RECORDED DATA section start
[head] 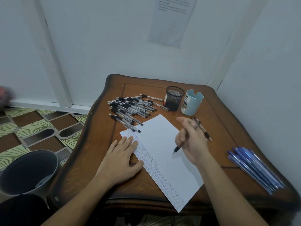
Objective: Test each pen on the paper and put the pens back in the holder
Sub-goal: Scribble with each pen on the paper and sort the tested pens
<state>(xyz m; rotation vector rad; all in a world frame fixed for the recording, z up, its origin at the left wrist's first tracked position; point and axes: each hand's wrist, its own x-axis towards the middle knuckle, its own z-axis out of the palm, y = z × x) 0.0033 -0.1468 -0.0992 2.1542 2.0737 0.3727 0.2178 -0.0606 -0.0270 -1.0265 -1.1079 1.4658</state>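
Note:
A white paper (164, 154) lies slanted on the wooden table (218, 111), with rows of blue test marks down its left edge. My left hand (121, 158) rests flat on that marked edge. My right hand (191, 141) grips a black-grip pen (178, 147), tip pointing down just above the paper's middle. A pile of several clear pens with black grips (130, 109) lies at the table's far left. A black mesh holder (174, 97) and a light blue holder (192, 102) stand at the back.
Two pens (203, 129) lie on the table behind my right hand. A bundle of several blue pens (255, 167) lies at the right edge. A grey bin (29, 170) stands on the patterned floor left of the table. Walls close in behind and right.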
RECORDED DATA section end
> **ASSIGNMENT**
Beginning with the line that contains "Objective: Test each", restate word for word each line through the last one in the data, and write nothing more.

> **RESPONSE TO THIS EXERCISE**
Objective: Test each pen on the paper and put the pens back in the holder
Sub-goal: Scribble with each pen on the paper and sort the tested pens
<state>(xyz m; rotation vector rad; all in a world frame fixed for the recording, z up, its origin at the left wrist's first tracked position; point and axes: each hand's wrist, its own x-axis towards the middle knuckle, its own z-axis out of the palm, y = z × x) 0.0033 -0.1468 -0.0992 2.1542 2.0737 0.3727 0.2178 -0.0606 -0.0270 -1.0265 -1.1079 1.4658</state>
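Note:
A white paper (164, 154) lies slanted on the wooden table (218, 111), with rows of blue test marks down its left edge. My left hand (121, 158) rests flat on that marked edge. My right hand (191, 141) grips a black-grip pen (178, 147), tip pointing down just above the paper's middle. A pile of several clear pens with black grips (130, 109) lies at the table's far left. A black mesh holder (174, 97) and a light blue holder (192, 102) stand at the back.
Two pens (203, 129) lie on the table behind my right hand. A bundle of several blue pens (255, 167) lies at the right edge. A grey bin (29, 170) stands on the patterned floor left of the table. Walls close in behind and right.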

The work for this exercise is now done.